At Rs 943, the stock is trading at 1.7 times the FY13 book value per share estimates — a significant although expected discount to (P/BV of 3.5 times). Waiting for definite improvements in the macro environment would be a prudent way to play the stock in the current scenario in the face of limited clarity on global and domestic macro risks.

Operationally steady
Operationally, business was on a steady keel last quarter after its prolonged consolidation earlier. Advances growth was largely boosted by growth in large corporates and SME loans. International loans grew 38 per cent year-on-year — largely due to rupee depreciation, adjusting for which actual loan book growth was 17 per cent. Emkay Global Research flagged the declining retail loan proportion which slipped to 33.5 per cent of total book (450 basis points lower year-on-year), which was significant as other private banking peers have focused on growing this segment. However, retail disbursals continued to be strong and higher repayments led to the subdued growth numbers, according to

In Rs crore Q3FY12 Q-o-Q (%) Y-o-Y(%)
Net interest Income 2,712 8.2 17.3
Non-interest income 1,892 8.8 8.2
Pre-provision operating profit 2,687 14.2 14.7
Provisions -341 7.0 -26.5
Net profit 1,728 15.0 20.3
Business parameters
Loans (Rs cr) 246,157 5.2 19.1
Deposits (Rs cr) 260,589 6.3 19.7
Key ratios
Net Interest margins (%) 2.7 90 bps 60 bps
Cost/Income ratio (%) 41.6 -290 bps -70 bps
GNPL (Rs cr) 9723.0 -3 -5
GNPL (%) 3.8 -30 bps -100 bps
NNPL (Rs cr) 2048.0 -6.2 -28.7
NNPL (%) 0.8 -10 bps -60 bps 
NPL coverage ratio (%) 78.9 70 bps 700 bps
GNPL: Gross non-performing loans 
NNPL: Net non-performing loans                                                  Source: Company
In Rs crore FY11 FY12E FY13E
Net income 15,665 17,792 21,013
Net profit 5,151 6,156 7,129
EPS (Rs) 44.7 53.4 61.9
PE (x) 25.0 16.9 14.6
P/ABV (x) 2.4 1.8 1.7
ABV: Adjusted book value               E: Estimates                Source: Analyst reports

ICICI’s average low-cost current account and savings account (Casa) deposits improved 70 basis points sequentially to 39 per cent of total deposits.

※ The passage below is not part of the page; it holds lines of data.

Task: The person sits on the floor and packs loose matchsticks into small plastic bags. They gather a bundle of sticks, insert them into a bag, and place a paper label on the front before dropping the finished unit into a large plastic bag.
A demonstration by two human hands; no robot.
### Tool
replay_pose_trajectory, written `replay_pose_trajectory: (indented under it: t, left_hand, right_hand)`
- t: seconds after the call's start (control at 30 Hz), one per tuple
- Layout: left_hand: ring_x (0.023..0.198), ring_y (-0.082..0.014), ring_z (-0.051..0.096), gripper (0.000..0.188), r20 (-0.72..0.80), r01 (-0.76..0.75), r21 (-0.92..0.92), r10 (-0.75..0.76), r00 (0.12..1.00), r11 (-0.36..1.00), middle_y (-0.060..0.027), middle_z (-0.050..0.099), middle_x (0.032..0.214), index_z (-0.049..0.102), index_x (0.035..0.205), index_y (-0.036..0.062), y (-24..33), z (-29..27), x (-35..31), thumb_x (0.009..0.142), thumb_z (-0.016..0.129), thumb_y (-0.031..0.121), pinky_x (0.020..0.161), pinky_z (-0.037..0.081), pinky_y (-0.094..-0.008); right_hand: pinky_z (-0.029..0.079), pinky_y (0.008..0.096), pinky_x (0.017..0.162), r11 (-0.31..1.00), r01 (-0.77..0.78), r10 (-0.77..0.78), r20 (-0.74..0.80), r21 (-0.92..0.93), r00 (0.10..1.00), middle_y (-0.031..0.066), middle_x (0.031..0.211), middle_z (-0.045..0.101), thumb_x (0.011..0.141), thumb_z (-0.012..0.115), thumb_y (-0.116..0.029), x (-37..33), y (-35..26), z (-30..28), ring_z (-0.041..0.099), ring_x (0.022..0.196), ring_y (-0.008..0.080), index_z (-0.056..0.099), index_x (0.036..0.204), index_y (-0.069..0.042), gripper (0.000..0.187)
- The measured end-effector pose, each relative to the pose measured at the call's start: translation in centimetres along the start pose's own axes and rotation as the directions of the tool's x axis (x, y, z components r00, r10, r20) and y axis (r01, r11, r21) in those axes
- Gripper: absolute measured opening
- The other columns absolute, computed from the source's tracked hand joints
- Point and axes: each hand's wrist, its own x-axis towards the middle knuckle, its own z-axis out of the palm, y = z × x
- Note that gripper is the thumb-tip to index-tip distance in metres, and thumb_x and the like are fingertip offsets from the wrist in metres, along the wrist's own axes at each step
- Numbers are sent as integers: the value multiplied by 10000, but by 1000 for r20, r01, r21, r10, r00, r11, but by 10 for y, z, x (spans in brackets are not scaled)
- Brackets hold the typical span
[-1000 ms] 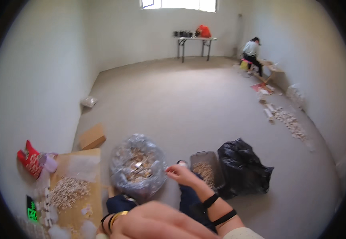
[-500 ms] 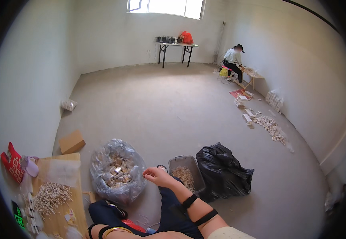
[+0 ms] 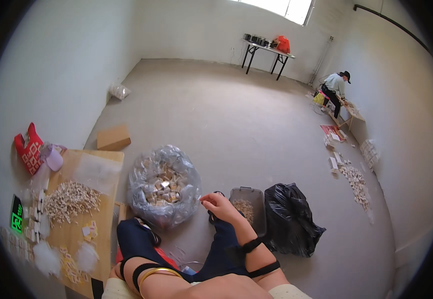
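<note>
The right hand point(image 3: 220, 205) is hovering near the right side of the clear plastic bag point(image 3: 187, 212), fingertips drawing together; whether they are gripping anything cannot be told. The left hand point(image 3: 226, 287) is showing only partly, its fingers hidden, so its grip cannot be determined. The bag is standing on the floor point(image 3: 201, 124) off the right edge of the worktop point(image 3: 107, 219), containing small packs point(image 3: 164, 192). Pale sticks point(image 3: 73, 202) are lying heaped near the worktop's left edge.

The right hand point(image 3: 217, 205) hung between a clear plastic bag point(image 3: 139, 184) and, farther right, a grey bin point(image 3: 259, 212) (whatever its fingertips held was too small to tell). Pale sticks point(image 3: 72, 200) lay heaped on the near-left wooden table point(image 3: 101, 239).
</note>
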Motion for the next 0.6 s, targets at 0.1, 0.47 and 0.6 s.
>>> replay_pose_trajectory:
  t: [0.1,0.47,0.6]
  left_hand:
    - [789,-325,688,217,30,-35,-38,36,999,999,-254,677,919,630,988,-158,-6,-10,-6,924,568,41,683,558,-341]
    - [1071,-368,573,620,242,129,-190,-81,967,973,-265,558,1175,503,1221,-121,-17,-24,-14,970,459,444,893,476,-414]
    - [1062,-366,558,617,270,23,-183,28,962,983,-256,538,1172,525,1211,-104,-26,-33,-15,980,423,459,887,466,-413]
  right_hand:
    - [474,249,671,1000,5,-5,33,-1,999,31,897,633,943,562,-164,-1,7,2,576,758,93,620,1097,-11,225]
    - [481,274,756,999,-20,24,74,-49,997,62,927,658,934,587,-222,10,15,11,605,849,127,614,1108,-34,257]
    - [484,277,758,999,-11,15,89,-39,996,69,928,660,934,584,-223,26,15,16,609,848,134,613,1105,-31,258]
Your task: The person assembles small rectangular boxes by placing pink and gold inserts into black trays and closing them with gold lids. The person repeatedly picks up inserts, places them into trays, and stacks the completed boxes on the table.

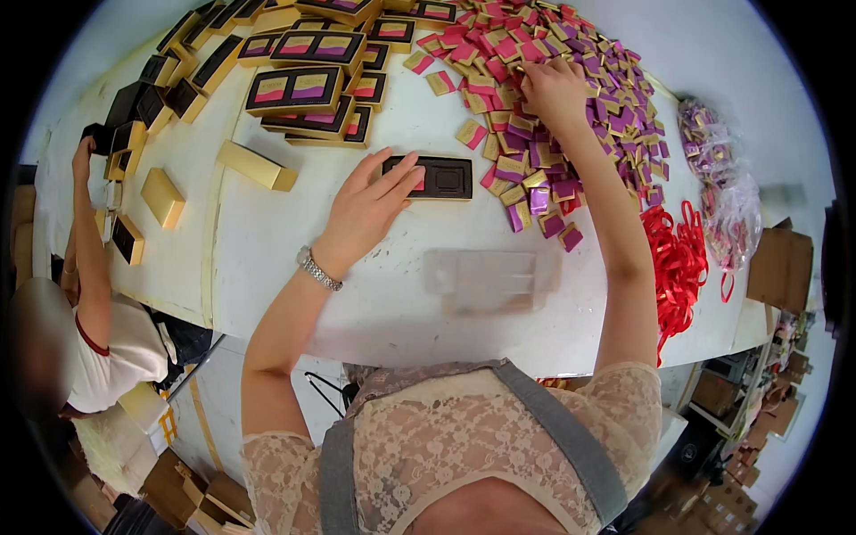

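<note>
My left hand (370, 209) lies with its fingers stretched over the left part of a black, gold-edged box (448, 178). One small pink packet (419, 185) shows beside its fingertips, and the box's right compartment holds nothing. Up and to the right, my right hand (555, 92) has its fingers bent down into a big heap of small wrapped packets (615, 111), pink-and-gold on the left and purple-and-gold on the right. Whatever is between those fingertips is hidden. Several loose packets (520, 215) lie at the heap's near edge.
Filled two-window boxes (299, 89) are stacked at the back left. A gold sleeve (257, 166) lies near them. A clear plastic tray (490, 281), red ribbons (676, 267) and plastic bags of packets (731, 214) are nearer the right. A co-worker's hand (83, 153) reaches toward boxes far left.
</note>
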A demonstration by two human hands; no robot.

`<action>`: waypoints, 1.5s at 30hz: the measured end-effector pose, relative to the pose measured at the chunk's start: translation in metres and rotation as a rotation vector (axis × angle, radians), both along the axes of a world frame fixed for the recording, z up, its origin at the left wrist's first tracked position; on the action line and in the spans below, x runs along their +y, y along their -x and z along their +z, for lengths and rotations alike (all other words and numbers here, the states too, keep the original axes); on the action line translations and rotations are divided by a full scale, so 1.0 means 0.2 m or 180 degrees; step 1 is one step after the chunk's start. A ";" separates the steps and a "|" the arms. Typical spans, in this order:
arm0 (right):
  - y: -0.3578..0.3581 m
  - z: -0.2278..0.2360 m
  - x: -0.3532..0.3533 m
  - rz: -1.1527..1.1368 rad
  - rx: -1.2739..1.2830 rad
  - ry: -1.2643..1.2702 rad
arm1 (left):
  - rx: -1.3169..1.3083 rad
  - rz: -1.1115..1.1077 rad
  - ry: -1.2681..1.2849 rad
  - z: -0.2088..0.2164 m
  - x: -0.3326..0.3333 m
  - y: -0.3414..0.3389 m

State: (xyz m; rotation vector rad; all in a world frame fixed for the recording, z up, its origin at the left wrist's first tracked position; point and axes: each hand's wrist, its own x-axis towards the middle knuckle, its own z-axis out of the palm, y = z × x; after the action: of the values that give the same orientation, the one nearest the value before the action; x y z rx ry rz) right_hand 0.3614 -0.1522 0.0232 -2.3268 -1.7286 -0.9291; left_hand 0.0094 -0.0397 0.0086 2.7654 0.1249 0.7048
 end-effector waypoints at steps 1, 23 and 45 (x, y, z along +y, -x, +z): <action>0.08 0.02 0.01 0.0442 0.0531 -0.0255 | -0.0004 0.0010 -0.0005 -0.01 0.00 0.02; 0.97 0.08 -0.24 0.1173 0.1516 0.0329 | 0.0233 -0.0004 -0.0232 0.07 -0.02 0.08; 0.32 -0.06 0.13 0.0329 0.0886 -0.0454 | 0.0671 0.0075 0.0182 0.15 0.02 0.18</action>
State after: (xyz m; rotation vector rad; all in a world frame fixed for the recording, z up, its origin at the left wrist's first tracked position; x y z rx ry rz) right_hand 0.2968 -0.1258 0.0119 -2.1360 -1.5973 -0.6519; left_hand -0.0264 -0.0348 0.0387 2.7798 0.2177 0.4067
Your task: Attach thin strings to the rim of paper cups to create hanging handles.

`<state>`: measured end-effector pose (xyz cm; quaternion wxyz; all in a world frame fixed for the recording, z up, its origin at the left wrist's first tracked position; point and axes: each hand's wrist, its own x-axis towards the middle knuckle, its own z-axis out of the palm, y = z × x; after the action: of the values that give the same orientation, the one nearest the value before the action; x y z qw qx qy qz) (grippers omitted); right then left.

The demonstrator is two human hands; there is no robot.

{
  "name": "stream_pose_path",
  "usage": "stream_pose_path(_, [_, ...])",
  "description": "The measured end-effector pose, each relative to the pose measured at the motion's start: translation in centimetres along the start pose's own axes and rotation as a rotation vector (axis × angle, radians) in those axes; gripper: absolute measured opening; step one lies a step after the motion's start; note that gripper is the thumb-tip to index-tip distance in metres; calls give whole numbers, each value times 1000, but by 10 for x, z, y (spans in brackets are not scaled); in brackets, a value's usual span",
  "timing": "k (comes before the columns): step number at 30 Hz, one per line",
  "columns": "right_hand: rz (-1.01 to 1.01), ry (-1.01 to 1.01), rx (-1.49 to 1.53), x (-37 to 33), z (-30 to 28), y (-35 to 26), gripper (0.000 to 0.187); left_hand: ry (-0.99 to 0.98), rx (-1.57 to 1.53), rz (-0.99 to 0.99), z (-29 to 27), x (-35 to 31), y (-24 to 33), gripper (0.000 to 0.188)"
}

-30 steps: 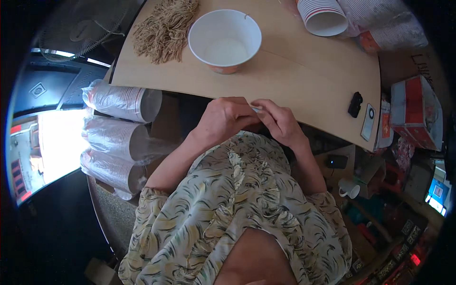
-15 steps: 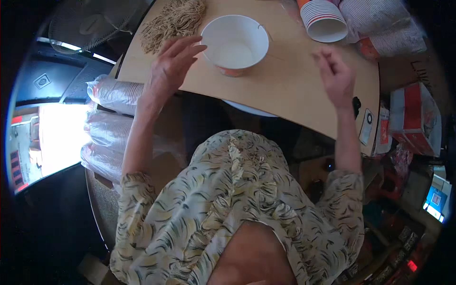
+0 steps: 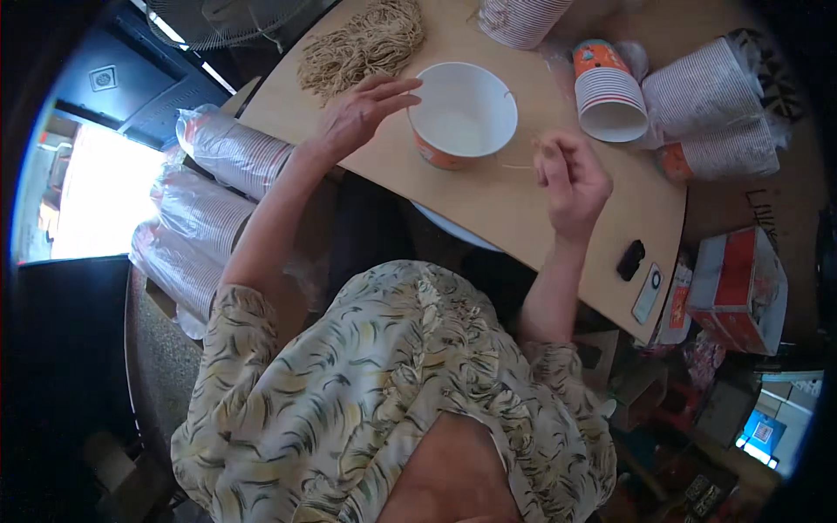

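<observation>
A paper tub, white inside with an orange printed outer wall, stands on the table. My left hand is at its left rim with fingers stretched out, nothing seen in them. To the right of the tub, my right hand is closed in a pinch. A thin beige string runs from the tub's side toward these fingertips. A small bit of string shows at the tub's right rim. Behind my left hand lies a heap of beige strings.
Nested paper tubs lie at the back right, beside plastic-wrapped stacks. More wrapped stacks sit left of the table. A phone and a small black object rest near the right edge, by a red-and-white carton.
My right hand has moved left toward the tub, and the string beside it now shows more clearly. My left hand stays by the rim. The whole view has shifted.
</observation>
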<state>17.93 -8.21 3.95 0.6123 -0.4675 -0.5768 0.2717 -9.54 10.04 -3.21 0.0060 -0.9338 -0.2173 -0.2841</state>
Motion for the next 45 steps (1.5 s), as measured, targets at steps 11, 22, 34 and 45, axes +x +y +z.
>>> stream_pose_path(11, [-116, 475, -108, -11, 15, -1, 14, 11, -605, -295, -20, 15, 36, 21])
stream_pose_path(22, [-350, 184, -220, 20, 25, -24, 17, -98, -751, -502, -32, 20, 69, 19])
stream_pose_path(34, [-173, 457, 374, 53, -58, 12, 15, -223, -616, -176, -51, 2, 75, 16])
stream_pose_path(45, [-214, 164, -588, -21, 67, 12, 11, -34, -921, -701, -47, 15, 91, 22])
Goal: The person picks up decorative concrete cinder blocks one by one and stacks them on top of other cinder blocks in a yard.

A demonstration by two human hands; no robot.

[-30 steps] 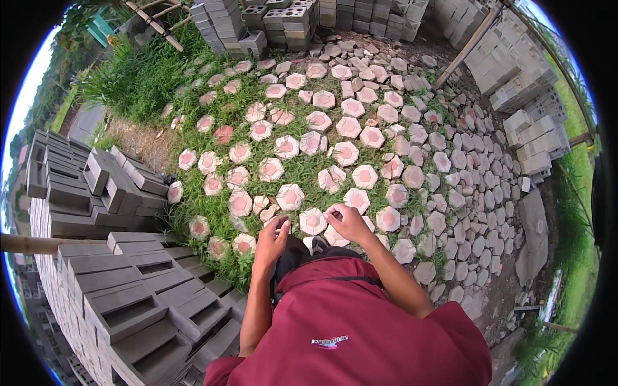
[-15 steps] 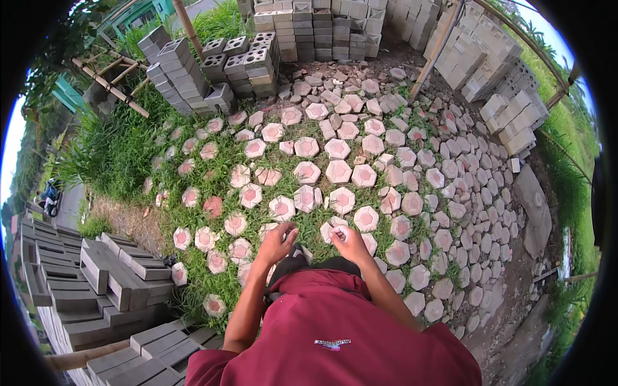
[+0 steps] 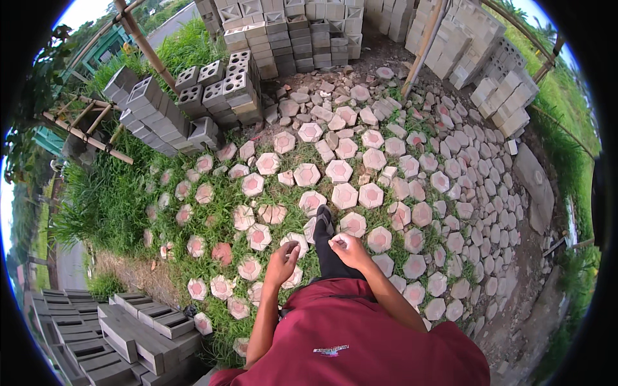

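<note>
My left hand (image 3: 282,265) hangs in front of my body above the paved ground, its fingers loosely bent and a little apart, with nothing visible in it. To its right, my right hand (image 3: 348,249) has its fingers curled in toward the thumb; whether anything small is inside is hidden. Neither hand touches anything outside itself. Between them my dark trouser leg and shoe (image 3: 324,220) reach forward onto hexagonal paving stones (image 3: 344,195), pale with pinkish centres, set among grass.
Hollow concrete blocks (image 3: 238,80) are stacked ahead on the left, with a taller block wall (image 3: 293,35) behind. More blocks (image 3: 505,103) stand at the far right, near a bamboo post (image 3: 421,51). Grey blocks (image 3: 138,334) lie stacked at the near left. Loose rubble (image 3: 322,103) covers ground ahead.
My view has moved forward and turned slightly. One foot has stepped ahead between my hands. Both hands sit slightly lower in the picture, still apart.
</note>
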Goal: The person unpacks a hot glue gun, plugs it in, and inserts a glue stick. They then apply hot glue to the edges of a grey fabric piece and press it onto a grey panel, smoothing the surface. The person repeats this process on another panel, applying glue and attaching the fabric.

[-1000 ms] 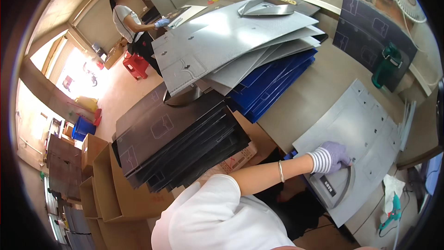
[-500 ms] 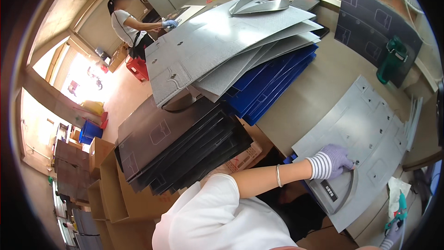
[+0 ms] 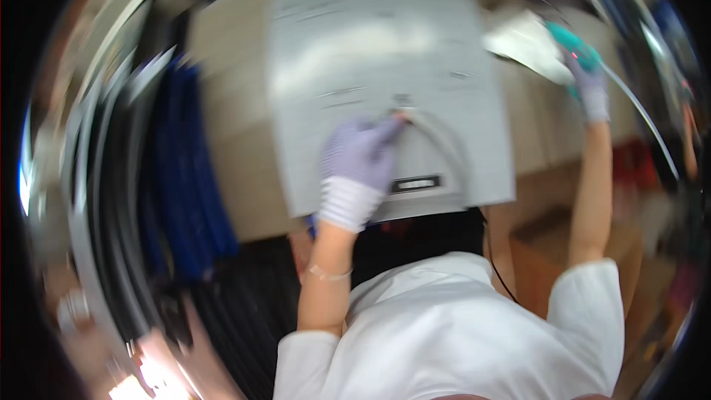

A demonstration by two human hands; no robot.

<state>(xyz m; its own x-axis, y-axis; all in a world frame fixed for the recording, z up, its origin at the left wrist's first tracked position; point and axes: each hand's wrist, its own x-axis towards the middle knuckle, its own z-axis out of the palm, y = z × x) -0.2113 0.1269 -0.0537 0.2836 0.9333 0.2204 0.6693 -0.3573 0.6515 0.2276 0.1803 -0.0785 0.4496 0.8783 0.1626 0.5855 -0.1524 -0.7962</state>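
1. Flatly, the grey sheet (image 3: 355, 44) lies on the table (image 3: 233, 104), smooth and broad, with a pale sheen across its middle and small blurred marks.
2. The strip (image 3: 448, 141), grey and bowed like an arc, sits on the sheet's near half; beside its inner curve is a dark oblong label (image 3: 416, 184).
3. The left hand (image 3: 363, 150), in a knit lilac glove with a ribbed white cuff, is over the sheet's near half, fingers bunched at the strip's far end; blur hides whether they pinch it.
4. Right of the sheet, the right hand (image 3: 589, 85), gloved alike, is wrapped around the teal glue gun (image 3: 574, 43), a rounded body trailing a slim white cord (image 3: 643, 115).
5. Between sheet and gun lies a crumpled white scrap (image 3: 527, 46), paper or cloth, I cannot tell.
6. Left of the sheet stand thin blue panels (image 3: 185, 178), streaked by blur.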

The relatively strong loan growth ushered an expansion in its net interest margins on higher yields on advances, which propelled growth in net interest income. Additionally, life insurance subsidiary, ICICI-Prudential Life, paid out its first dividend of Rs 150 crore and propped up non-interest income. This would have been marginally lower than the same period last year due to MTM losses on equity investments and security deposits held against sale of NPAs. The growth in net profit growth in the quarter reflected tight operating cost controls and lower provisioning charges.

Mixed outlook
While loan growth should stay strong, analysts expect the focus on lower-yielding priority sector lending to restrict further NIM expansion to about 10 basis points paralleling management guidance. Together these would aid net interest income growth, while improving environment could boost investment book yields flowing through to healthy pre-provisioning profit growth. Management has also guided for a steady outlook on dividend income from its life insurance subsidiary contributing to an improved near-terms earnings outlook.

However, higher credit costs from deteriorating and additions to restructured book could pinch going ahead. The bank’s exposure to infrastructure companies is an overhang, says Nilanjan Karfa, banking analyst with BRICS. This will be so, “unless there is some impetus” from government policy. He believes that it would be difficult for the bank to maintain its provisioning cost guidance at 70-80 basis points, especially if the thrust on retail portfolio growth is also sustained over the next few quarters. Provisioning is at historical lows and should it sustain, it will tell on yields and NIMs, he adds.

This raises concerns on its medium-term outlook which makes growth at 20-22 per cent a key element to these elevated valuations. A lot hinges on an improving macro environment. In spite of the general ebullience in the markets, not much has really changed on the ground, say economists who expect an actual change in numbers by second half of FY13. A rate cut is probable only in the April annual monetary policy review, as any action earlier is hinged on core inflation movement, says Shubhada Rao, chief economist, YES Bank. Oil prices are therefore a key risk to a policy softening, she adds.